There are certainly more than 1000 people playing DOS games today.
You can get a perfectly good little Linux running computer for $50 and you're whining about it? The Raspberry Pi Foundation was set up with the goal of getting more children to do programming at home and in school. That is their purpose. The board is as cheap as it is partly because Broadcom are supporting the initiative. I don't know what you mean by "the device doesn't work right". Of course it works right. Hundreds of thousands of people are using them.
Reality is defined by the maddest person in the room
You have X server and everything else sucking up the PI's limited memory
As far as I know, DOSBOX it self uses SDL (for portability). So instead of going after the whole X server, it would be possible to use a lighter SDL backend (framebuffer device, etc.) to avoid needing the whole X running.
That said yes it a bit of a wheel re-advent; but so was DosBox, DosEMU existed for what a decade before it?
Unlike what the name might suggest, DosEmu isn't an emulator. It only provides DOS APIs (mainly BIOS, and a few I/O ports for specific hardware that was programmed that way). The code itself runs natively on the CPU. Thus it requires a CPU which is able to run 16-bits x86 code (so its limited to 32bits Intel/AMD processors, because they have a "Virtual 86" mode to run 16-bits code alongside 32-bits. It does not even work on 64 bits processors, as there is no "Virtual 86" mode to run 16-bits code. Once the processor enters 64 bits mode, the "hardware virtual box" offered by Virtual 86 isn't here anymore).

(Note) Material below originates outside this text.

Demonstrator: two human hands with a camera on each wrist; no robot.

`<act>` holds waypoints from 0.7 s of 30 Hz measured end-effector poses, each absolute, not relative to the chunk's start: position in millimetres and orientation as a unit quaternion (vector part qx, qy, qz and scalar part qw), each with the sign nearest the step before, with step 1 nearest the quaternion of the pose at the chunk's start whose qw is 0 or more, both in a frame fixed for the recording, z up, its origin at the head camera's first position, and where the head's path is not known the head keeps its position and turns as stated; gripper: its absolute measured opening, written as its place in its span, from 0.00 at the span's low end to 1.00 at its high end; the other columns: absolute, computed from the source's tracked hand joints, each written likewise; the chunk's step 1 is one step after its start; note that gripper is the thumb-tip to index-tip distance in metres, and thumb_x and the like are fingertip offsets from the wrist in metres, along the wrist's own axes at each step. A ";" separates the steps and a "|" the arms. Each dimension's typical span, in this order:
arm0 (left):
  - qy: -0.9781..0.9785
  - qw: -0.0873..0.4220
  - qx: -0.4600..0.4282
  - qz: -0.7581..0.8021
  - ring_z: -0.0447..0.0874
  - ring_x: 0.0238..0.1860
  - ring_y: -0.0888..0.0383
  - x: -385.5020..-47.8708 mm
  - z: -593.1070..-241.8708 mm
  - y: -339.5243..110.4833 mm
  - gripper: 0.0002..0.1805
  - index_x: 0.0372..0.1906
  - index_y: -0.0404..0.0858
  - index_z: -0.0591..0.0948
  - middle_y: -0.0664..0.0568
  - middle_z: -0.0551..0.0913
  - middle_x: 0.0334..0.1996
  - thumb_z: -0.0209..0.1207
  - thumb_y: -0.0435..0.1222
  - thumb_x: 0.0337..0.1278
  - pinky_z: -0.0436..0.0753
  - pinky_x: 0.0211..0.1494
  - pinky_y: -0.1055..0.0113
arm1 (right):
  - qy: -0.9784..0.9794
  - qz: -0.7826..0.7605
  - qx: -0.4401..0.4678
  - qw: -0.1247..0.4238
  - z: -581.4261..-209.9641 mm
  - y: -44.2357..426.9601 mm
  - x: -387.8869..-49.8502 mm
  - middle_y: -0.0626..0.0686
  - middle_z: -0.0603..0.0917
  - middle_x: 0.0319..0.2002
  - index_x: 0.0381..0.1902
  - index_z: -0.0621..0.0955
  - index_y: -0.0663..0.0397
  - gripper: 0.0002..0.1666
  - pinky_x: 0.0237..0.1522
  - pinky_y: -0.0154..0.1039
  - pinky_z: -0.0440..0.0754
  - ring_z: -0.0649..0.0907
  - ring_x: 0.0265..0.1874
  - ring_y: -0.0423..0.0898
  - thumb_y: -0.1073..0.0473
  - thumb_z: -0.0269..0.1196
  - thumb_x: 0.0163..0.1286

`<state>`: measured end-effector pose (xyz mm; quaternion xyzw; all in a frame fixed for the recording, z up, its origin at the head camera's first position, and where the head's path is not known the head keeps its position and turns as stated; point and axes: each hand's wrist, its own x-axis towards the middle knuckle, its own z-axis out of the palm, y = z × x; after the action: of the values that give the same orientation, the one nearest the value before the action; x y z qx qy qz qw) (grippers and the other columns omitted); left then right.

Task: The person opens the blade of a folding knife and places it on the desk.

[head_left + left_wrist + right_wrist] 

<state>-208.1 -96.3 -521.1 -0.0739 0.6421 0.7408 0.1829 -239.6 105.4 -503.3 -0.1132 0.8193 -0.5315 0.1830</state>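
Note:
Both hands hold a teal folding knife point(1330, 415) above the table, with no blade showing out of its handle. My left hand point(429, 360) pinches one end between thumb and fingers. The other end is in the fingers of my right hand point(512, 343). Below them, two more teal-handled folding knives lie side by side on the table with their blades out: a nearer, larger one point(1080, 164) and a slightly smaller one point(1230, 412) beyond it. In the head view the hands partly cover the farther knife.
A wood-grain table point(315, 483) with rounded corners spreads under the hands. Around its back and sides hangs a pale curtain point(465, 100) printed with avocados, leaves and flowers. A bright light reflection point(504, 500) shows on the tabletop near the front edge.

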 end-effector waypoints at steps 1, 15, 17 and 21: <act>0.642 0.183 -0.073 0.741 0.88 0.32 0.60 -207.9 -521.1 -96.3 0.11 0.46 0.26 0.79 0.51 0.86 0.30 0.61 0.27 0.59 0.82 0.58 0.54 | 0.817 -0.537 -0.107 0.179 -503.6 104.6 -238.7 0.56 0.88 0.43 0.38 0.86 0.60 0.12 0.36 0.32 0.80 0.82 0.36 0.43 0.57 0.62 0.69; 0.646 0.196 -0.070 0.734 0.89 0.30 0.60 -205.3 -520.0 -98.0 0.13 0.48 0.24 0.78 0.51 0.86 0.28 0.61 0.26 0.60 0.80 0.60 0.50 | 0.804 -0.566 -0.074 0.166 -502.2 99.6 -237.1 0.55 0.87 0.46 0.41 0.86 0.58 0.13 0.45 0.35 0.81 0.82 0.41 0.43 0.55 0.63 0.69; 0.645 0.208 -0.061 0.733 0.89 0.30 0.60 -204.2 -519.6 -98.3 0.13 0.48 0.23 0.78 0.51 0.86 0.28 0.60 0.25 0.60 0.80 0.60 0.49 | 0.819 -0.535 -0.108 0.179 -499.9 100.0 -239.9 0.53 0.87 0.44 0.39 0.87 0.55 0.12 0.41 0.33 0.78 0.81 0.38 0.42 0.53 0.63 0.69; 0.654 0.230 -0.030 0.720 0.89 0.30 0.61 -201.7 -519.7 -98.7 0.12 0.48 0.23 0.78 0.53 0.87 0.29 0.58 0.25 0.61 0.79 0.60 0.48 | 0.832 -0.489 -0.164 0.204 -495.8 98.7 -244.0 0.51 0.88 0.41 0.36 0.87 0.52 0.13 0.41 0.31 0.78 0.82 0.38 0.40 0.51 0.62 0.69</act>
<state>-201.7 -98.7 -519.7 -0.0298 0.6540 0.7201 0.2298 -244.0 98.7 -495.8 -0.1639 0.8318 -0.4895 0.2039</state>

It's close to the idea of Wine, it's very similar to the dos box of Windows (That's the same reason that the dos box got dropped out of the 64bits flavours of windows - their dos box also relies on Virtual 86 to provide the virtual sand box to run 16 bits code in it).

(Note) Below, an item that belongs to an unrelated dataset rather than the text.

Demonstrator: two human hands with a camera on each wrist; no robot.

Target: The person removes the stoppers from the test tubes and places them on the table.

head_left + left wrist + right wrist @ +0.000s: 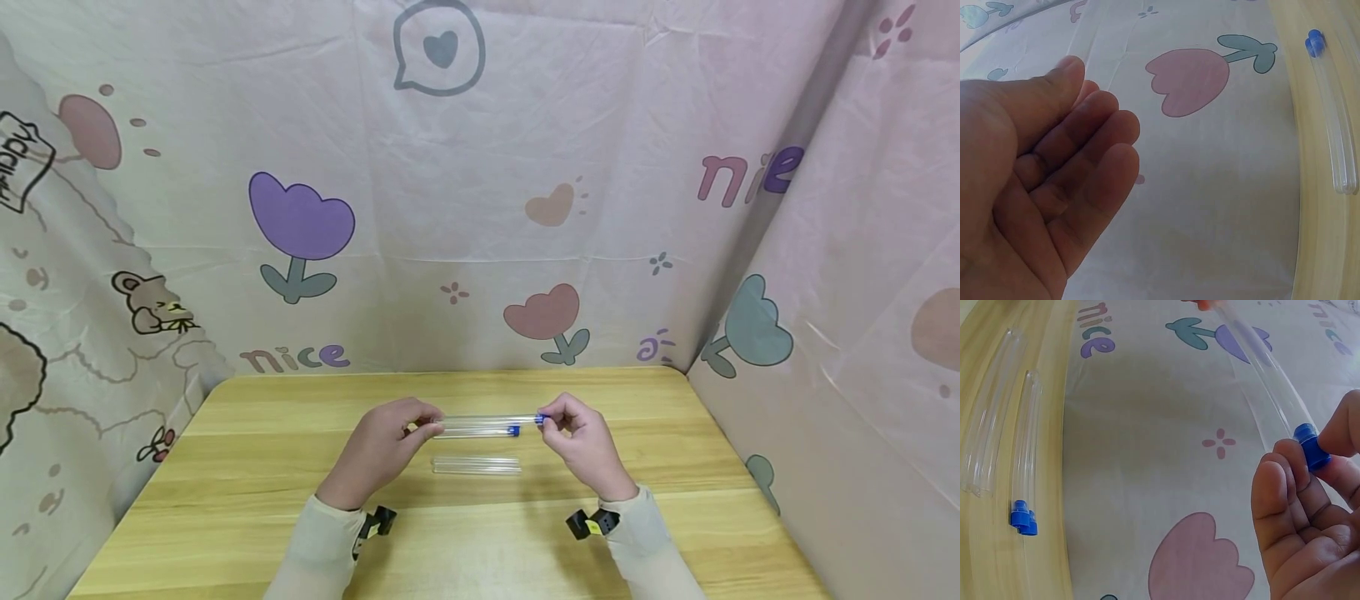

DosBox, on the other hand, isn't juse an API interface, it's a full virtual box emulating a complete PC. It does emulate the CPU too (like any other emulator - for exemple like a GameBoy emulator) and thus can run on anything on which you can compile it.
It also support dynamic recompiling, so it gets good performance for architectures it can target (currently: the x86 family, and ARMv4)
So they didn't really re-invent the wheel, they mostly solved different fundamental problems. That's why DosBox happened.
But, where we can criticise is that DosBox came with its own set of code to emulate the peripherals. DosBox and DosEmu could have shared much more (in terms of sound emulation for example) but each followed its way.
In this context, again - some of this project does make sense (they target a different CPU meaning the code could be better optimised for the RPi) but they'll have to reinvent the other parts. Thus prix86 emulates far less different options for audio (only FM + stereo digital) than dosbox (which in addition supported GUS-like wavetable synthesis, and MT-32-like MIDI).
Nothing wrong with having more options.
Well, they could have re-used some of the peripheral emulation of DosBox. On the other hand this might be power hungry for the small RPi (MT-32 is quite complex to emulate, and DosBox's OPL-FM is unoptimised and designed for fidelity rather than speed).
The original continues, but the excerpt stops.